**Task brief**
Write out the entries below exactly, but only from the line containing "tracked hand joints" through the line containing "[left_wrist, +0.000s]", and without the pictures.

Items from a data source:
::::::::::

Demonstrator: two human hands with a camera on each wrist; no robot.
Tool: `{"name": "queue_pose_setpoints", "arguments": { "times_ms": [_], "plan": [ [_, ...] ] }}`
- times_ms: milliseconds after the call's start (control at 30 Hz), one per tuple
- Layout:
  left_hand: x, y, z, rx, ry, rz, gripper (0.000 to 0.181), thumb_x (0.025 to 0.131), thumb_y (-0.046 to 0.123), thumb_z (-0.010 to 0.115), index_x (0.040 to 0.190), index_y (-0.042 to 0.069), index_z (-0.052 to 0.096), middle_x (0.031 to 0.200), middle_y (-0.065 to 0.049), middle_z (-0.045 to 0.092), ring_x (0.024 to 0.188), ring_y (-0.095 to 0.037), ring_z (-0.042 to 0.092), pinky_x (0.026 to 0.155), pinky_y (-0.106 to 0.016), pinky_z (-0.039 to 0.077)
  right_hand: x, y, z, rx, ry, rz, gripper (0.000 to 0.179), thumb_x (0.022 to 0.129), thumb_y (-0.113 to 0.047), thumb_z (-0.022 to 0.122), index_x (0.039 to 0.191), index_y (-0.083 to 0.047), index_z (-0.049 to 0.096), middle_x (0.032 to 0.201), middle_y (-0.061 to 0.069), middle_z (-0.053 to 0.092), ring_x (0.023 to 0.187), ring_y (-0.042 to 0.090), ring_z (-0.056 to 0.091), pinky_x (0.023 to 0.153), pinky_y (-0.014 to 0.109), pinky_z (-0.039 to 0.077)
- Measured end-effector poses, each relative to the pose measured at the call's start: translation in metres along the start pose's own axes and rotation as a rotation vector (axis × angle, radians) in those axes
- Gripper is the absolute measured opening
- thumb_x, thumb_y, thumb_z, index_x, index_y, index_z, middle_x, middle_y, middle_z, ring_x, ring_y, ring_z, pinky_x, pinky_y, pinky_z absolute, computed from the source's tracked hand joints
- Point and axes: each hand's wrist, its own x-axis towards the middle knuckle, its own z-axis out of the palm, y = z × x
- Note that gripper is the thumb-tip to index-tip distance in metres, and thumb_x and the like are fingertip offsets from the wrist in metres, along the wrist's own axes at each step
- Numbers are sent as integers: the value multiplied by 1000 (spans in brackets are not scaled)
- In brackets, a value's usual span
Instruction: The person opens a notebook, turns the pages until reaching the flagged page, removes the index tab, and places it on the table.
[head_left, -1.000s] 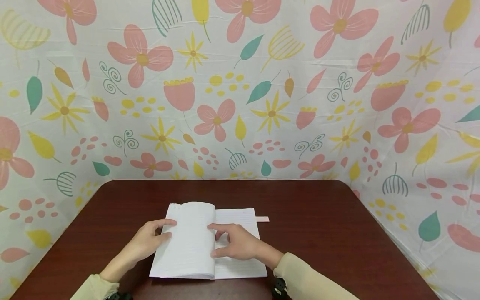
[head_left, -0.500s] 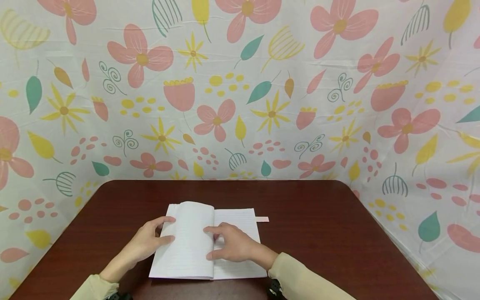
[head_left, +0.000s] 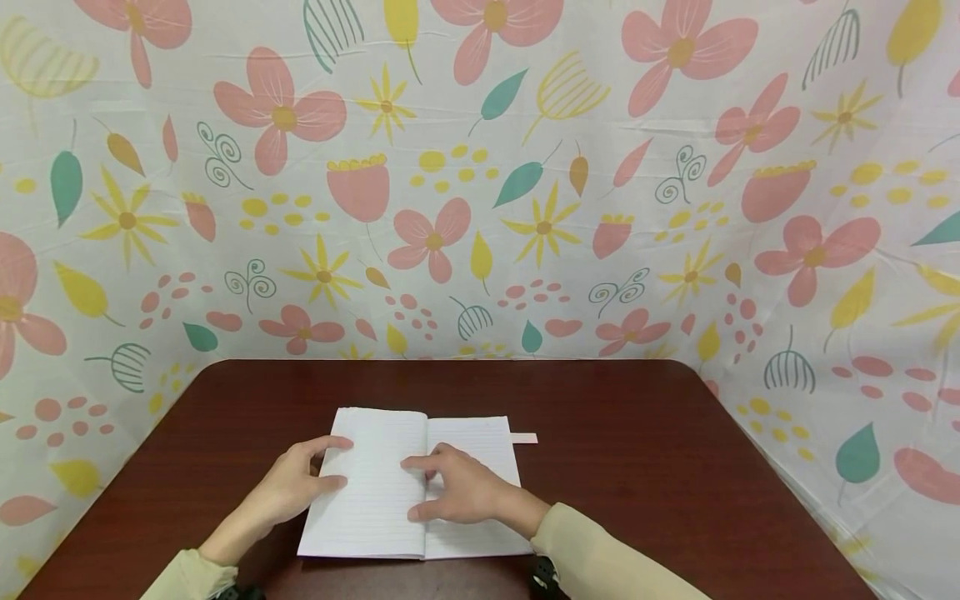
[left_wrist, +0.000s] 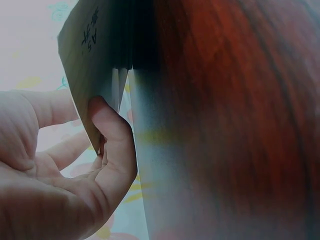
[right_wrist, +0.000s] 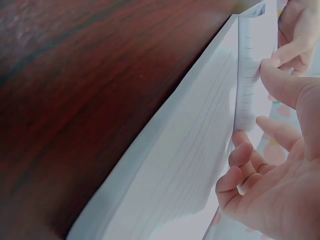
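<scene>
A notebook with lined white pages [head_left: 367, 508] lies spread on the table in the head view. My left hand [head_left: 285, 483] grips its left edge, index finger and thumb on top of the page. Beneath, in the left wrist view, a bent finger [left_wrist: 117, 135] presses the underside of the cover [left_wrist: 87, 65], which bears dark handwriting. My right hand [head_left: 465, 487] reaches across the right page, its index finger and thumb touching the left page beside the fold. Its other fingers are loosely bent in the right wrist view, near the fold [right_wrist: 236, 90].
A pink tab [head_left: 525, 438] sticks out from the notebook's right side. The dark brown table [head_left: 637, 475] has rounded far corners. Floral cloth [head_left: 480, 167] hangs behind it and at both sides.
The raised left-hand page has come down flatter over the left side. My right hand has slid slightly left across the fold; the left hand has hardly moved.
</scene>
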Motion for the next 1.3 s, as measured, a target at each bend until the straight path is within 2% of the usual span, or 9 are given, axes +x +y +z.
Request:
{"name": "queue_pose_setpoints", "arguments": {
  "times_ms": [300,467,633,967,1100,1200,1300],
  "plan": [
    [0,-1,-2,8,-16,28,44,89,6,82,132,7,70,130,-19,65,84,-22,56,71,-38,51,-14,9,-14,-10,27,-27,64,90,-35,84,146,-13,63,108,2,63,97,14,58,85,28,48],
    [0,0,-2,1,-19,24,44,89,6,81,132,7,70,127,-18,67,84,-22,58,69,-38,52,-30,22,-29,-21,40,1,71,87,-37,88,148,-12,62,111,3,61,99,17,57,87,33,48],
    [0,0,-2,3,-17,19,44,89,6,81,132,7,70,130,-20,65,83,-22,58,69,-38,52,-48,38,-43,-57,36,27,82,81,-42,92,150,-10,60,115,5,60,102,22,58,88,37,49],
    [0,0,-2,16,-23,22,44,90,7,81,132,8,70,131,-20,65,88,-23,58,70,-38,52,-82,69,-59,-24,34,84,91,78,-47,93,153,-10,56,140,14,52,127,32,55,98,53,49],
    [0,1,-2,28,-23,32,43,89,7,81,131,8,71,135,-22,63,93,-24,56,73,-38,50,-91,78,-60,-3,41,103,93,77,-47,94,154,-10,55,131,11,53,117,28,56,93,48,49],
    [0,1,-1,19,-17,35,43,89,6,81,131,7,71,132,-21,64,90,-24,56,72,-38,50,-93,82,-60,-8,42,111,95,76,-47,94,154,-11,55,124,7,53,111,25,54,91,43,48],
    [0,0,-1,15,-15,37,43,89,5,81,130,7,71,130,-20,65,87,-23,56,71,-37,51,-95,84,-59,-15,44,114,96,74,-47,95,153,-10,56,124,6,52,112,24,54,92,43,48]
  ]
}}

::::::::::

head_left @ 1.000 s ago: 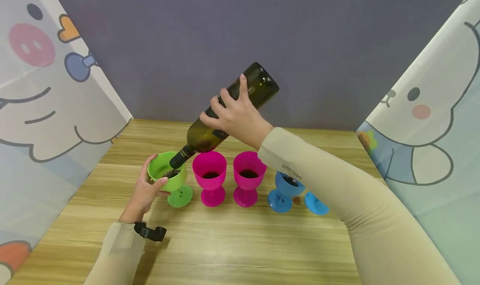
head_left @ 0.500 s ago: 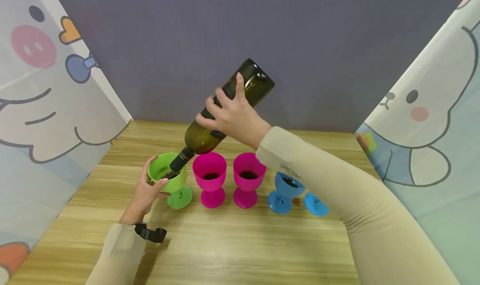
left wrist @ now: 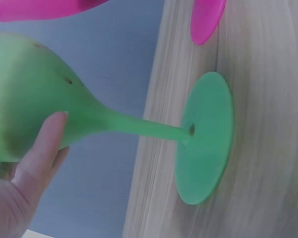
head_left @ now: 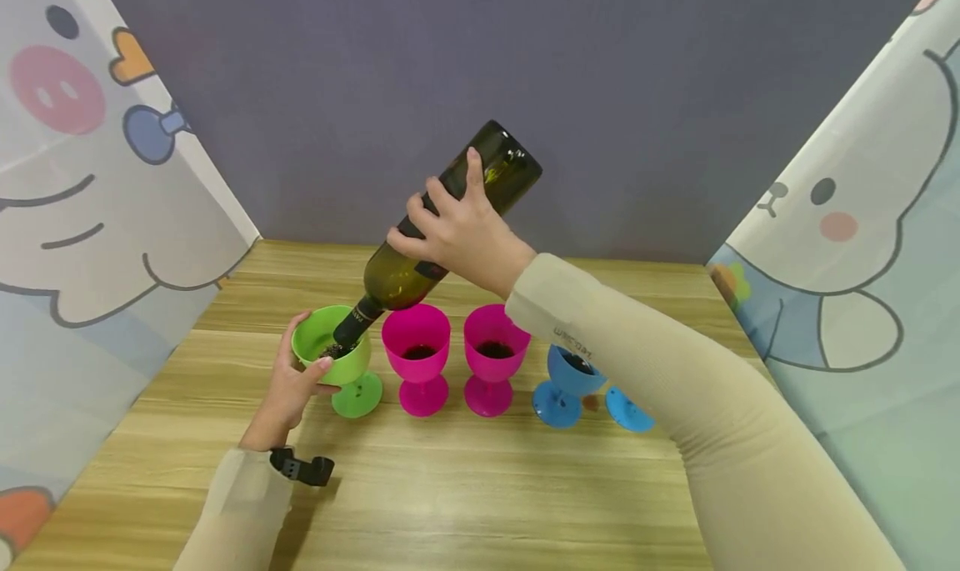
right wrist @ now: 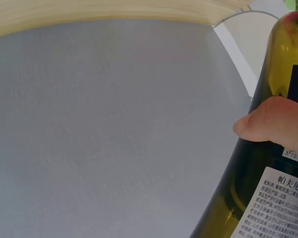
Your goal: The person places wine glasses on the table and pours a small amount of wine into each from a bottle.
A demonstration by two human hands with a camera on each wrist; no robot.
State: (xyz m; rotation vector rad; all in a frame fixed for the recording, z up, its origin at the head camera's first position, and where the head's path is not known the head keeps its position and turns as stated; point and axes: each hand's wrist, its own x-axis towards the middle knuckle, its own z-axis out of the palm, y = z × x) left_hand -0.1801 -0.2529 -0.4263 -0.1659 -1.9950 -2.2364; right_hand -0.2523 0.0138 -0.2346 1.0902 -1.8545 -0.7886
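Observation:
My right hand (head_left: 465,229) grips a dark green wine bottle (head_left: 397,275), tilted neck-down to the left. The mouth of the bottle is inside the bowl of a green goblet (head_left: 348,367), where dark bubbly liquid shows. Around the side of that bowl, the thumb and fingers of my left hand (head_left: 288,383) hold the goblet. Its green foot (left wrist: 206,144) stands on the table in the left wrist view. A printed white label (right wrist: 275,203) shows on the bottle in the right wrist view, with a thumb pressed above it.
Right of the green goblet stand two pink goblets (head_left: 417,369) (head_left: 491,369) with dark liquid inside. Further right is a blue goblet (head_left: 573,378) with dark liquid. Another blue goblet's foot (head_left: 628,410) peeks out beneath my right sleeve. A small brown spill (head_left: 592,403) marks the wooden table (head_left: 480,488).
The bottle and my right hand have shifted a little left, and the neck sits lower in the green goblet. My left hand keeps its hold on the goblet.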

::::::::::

**Solution to the problem**
- thumb_x, thumb_y, thumb_z, index_x, index_y, index_z, middle_x, middle_y, middle_z, ring_x, ring_y, ring_z, pinky_x, pinky_y, pinky_z absolute, computed from the source's tracked hand joints
- Point and axes: each hand's wrist, its own x-axis towards the middle knuckle, its own z-axis out of the palm, y = z × x
- Note that gripper is the thumb-tip to index-tip distance in metres, and thumb_x and the like are fingertip offsets from the wrist in metres, along the wrist's own axes at each step
- Numbers are sent as integers: the value multiplied by 1000 (spans in brackets are not scaled)
- In brackets, a value's usual span
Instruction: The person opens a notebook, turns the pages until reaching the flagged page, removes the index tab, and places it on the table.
[head_left, -1.000s] 
[head_left, -0.500s] 
[head_left, +0.000s] 
[left_wrist, +0.000s] 

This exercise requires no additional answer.